*** Opening Data provided ***
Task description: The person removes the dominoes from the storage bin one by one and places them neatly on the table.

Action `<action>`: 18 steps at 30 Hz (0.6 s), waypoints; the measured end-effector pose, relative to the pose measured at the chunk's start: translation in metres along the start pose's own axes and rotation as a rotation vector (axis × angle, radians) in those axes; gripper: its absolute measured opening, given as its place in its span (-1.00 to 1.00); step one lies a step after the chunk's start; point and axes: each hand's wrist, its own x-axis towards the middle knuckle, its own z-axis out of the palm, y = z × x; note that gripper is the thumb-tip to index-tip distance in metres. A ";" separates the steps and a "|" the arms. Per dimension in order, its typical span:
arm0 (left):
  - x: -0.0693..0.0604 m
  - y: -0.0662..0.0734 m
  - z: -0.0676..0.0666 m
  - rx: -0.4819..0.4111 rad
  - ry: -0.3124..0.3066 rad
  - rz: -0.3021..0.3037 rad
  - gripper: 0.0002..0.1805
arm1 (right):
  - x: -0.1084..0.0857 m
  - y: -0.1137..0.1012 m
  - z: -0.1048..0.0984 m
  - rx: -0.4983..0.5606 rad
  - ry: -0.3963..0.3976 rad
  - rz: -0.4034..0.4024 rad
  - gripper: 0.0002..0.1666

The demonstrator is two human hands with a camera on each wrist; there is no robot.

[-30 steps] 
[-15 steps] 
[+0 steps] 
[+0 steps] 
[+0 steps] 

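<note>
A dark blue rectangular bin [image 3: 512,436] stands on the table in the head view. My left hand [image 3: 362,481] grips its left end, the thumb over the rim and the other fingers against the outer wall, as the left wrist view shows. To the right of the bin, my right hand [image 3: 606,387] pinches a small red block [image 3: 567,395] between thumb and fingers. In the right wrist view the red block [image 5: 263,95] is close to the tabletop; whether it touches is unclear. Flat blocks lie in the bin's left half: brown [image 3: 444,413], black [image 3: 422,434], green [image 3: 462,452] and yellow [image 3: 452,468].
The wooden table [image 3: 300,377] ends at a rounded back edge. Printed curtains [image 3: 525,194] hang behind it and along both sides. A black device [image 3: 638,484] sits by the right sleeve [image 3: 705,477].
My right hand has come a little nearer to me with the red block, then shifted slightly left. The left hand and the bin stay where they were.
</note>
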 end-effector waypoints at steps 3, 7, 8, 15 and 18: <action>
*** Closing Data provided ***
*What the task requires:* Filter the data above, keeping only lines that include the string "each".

*Result:*
Action `<action>`: 18 steps at 30 Hz (0.6 s), waypoints; the measured end-effector pose, relative to the pose measured at the chunk's start: translation in metres along the start pose's own axes and rotation as a rotation vector (axis × angle, radians) in those axes; gripper: its absolute measured opening, given as its place in its span (-1.00 to 1.00); step one lies a step after the chunk's start; point and axes: each hand's wrist, its own x-axis towards the middle knuckle, its own z-axis out of the palm, y = z × x; note that gripper is the thumb-tip to index-tip distance in metres. A ";" separates the steps and a "|" the arms. Per dimension in order, its typical span:
The demonstrator is two human hands with a camera on each wrist; there is no robot.

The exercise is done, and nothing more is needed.